Random Forest can also be classified as an ensemble method because it uses multiple learning algorithms to obtain better predictive performance than could be obtained from any of the constituent learning algorithms alone. The algorithm is comprised of an n number of decision trees which collectively predict an estimate of the expected outcome by way of voting. The goal of ensemble methods is to combine the predictions of several base estimators built with a given learning algorithm in order to improve generalizability. The Ensemble Method's accuracy is consequently enhanced by the collective wisdom of the many decision trees which helps prioritize features and reduce noise.
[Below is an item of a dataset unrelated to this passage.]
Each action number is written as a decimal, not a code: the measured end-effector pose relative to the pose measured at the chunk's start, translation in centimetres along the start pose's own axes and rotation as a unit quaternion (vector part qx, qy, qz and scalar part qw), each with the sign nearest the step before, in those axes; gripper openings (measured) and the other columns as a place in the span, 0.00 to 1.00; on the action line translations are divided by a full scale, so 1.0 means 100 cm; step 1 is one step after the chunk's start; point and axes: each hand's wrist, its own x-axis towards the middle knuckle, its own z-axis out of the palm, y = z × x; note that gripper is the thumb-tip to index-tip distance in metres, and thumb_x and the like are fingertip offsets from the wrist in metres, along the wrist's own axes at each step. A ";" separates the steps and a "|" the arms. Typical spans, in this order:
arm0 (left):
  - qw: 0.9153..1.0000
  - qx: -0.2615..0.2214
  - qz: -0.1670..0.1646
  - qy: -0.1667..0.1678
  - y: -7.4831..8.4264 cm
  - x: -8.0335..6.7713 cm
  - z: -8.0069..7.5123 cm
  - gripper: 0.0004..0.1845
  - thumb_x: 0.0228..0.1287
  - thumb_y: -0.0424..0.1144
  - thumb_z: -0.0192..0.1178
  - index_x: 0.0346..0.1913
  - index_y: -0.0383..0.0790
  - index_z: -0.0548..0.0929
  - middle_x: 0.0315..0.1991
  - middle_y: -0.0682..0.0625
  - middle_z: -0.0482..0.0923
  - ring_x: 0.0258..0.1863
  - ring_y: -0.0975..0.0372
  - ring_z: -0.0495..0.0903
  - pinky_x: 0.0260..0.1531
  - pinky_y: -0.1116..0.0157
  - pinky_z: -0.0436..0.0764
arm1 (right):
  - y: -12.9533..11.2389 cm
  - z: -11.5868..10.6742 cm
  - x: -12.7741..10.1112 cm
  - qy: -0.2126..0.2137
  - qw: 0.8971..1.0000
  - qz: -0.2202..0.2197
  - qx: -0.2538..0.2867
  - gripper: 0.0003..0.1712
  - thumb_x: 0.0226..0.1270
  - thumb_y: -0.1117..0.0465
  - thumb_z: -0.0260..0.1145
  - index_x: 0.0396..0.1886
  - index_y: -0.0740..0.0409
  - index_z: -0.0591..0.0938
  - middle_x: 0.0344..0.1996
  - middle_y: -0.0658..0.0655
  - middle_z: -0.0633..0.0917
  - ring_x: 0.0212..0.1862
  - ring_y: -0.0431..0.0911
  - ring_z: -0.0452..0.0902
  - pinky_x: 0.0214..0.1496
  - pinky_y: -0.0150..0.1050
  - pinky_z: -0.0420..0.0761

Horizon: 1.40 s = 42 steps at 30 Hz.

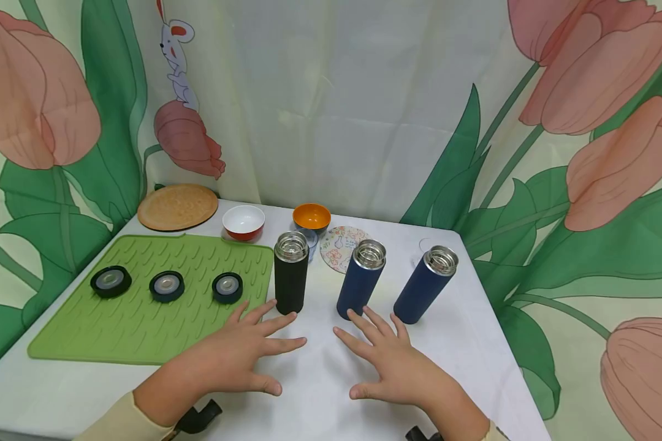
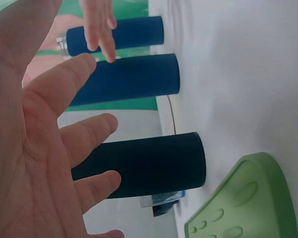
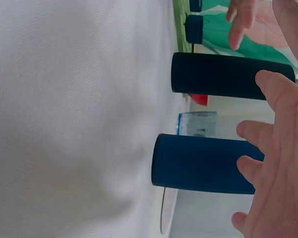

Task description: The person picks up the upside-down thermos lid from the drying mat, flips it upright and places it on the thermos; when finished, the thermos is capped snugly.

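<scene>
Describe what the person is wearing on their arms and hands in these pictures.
Both hands are bare, with no gloves or rings showing: left hand, right hand. Pale cream long sleeves end at the wrists. A black camera mount sits under each wrist.

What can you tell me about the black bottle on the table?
The black bottle is a slim, matte cylinder with a shiny metal rim at its mouth. It has no lid and stands upright on the white table, just right of the green mat and leftmost of three bottles. The left hand, fingers spread, lies just before its base; whether they touch is unclear.
</scene>
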 end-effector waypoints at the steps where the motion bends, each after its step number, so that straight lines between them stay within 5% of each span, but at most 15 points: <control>1: 1.000 0.001 0.000 0.002 0.000 -0.001 -0.001 0.42 0.59 0.75 0.66 0.77 0.80 0.67 0.85 0.55 0.58 0.85 0.37 0.51 0.71 0.21 0.51 | 0.000 -0.001 0.001 -0.001 1.000 0.000 0.001 0.56 0.61 0.20 0.65 0.85 0.20 0.54 0.88 0.51 0.53 0.88 0.64 0.41 0.76 0.84 0.42; 13: 1.000 -0.015 -0.020 0.015 -0.009 -0.017 0.001 0.35 0.59 0.74 0.66 0.71 0.76 0.78 0.81 0.55 0.68 0.83 0.38 0.56 0.70 0.21 0.52 | -0.002 -0.003 0.000 0.024 1.000 0.014 0.005 0.56 0.59 0.20 0.66 0.85 0.22 0.56 0.88 0.52 0.53 0.88 0.62 0.41 0.77 0.82 0.42; 16: 0.999 -0.014 -0.017 0.040 -0.015 -0.026 0.000 0.32 0.62 0.73 0.65 0.68 0.71 0.83 0.76 0.54 0.75 0.79 0.40 0.65 0.70 0.25 0.60 | -0.001 -0.003 -0.001 0.043 0.999 0.005 0.008 0.54 0.62 0.23 0.68 0.85 0.24 0.59 0.87 0.52 0.56 0.88 0.62 0.43 0.77 0.80 0.45; 19: 0.995 0.009 -0.018 0.102 -0.026 -0.038 -0.003 0.26 0.66 0.67 0.67 0.63 0.64 0.87 0.69 0.53 0.82 0.71 0.46 0.77 0.68 0.35 0.73 | 0.000 -0.004 -0.003 0.081 0.996 -0.012 0.018 0.45 0.67 0.32 0.71 0.81 0.29 0.68 0.84 0.52 0.64 0.86 0.59 0.53 0.77 0.74 0.55; 23: 0.969 0.053 -0.082 0.226 -0.057 -0.056 -0.017 0.22 0.65 0.59 0.72 0.58 0.55 0.91 0.59 0.50 0.88 0.60 0.48 0.86 0.60 0.43 0.82 | 0.001 -0.007 -0.010 0.161 0.986 -0.014 0.041 0.34 0.69 0.45 0.75 0.74 0.35 0.78 0.76 0.52 0.76 0.79 0.53 0.69 0.73 0.66 0.68; 27: 0.931 0.063 -0.223 0.281 -0.099 -0.075 -0.036 0.33 0.67 0.62 0.70 0.66 0.44 0.85 0.63 0.36 0.84 0.61 0.33 0.79 0.59 0.32 0.76 | 0.003 -0.011 -0.017 0.195 0.979 0.004 0.054 0.35 0.67 0.47 0.76 0.73 0.35 0.79 0.73 0.50 0.79 0.77 0.53 0.71 0.71 0.63 0.69; 30: 0.905 0.040 -0.325 0.272 -0.135 -0.091 -0.047 0.45 0.68 0.69 0.65 0.75 0.39 0.74 0.69 0.26 0.72 0.61 0.22 0.69 0.54 0.25 0.70 | 0.004 -0.011 -0.019 0.193 0.979 0.010 0.058 0.35 0.67 0.45 0.76 0.74 0.34 0.79 0.73 0.49 0.79 0.78 0.54 0.70 0.72 0.63 0.67; 35: 0.872 -0.031 -0.440 0.212 -0.186 -0.117 -0.049 0.63 0.65 0.78 0.59 0.84 0.32 0.52 0.72 0.13 0.50 0.61 0.13 0.57 0.48 0.20 0.66 | 0.004 -0.009 -0.020 0.192 0.980 0.008 0.062 0.33 0.67 0.45 0.76 0.72 0.36 0.81 0.72 0.50 0.81 0.78 0.56 0.71 0.71 0.63 0.67; 42: 0.849 -0.057 -0.503 0.152 -0.225 -0.135 -0.037 0.68 0.60 0.82 0.57 0.73 0.17 0.56 0.64 0.06 0.45 0.57 0.10 0.56 0.44 0.21 0.67 | 0.005 -0.003 -0.022 0.192 0.979 0.005 0.061 0.31 0.69 0.44 0.74 0.71 0.36 0.81 0.70 0.47 0.81 0.78 0.57 0.71 0.70 0.62 0.66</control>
At its foundation Random Forest is a collection of if/or conditionals that can be used to understand the important decision nodes and how they led to the final output (dependent variable). For each new input, each tree in the forest predicts a value for Y (output). The final value can be calculated by taking the average of all the values predicted by all the trees in forest.
- Merge all dataframes outlined above, only keeping the binary encoded values to use as features (x variables)
- Assign X values from the Real Estate Final table for the model & cast all as int
- Assign Y value (dependent variable) from the Real Estate Final table for the model (y = sold_price)
# Run test and training of the data
X_train, X_test, y_train, y_test = train_test_split(X1, y1, random_state = 101)
# Run the Random Forest Regression and then fit it to the x and y training data
model = RandomForestRegressor(n_estimators = 2000, max_depth = 150, random_state = 101)
# Use ``.ravel()'' method to convert dataframe to to 1 dimensional array to fit machine learning model
model.fit(X_train, y_train.values.ravel())
# Make a prediction
y1_pred = model.predict(X_test)
# Enusre that y1_pred is not in scientific notation
pd.set_option('display.float_format', lambda x: '%.3f' % x)
result_regression = X_test
result_regression['sold_price'] = y_test
result_regression['y1_pred'] = y1_pred.tolist()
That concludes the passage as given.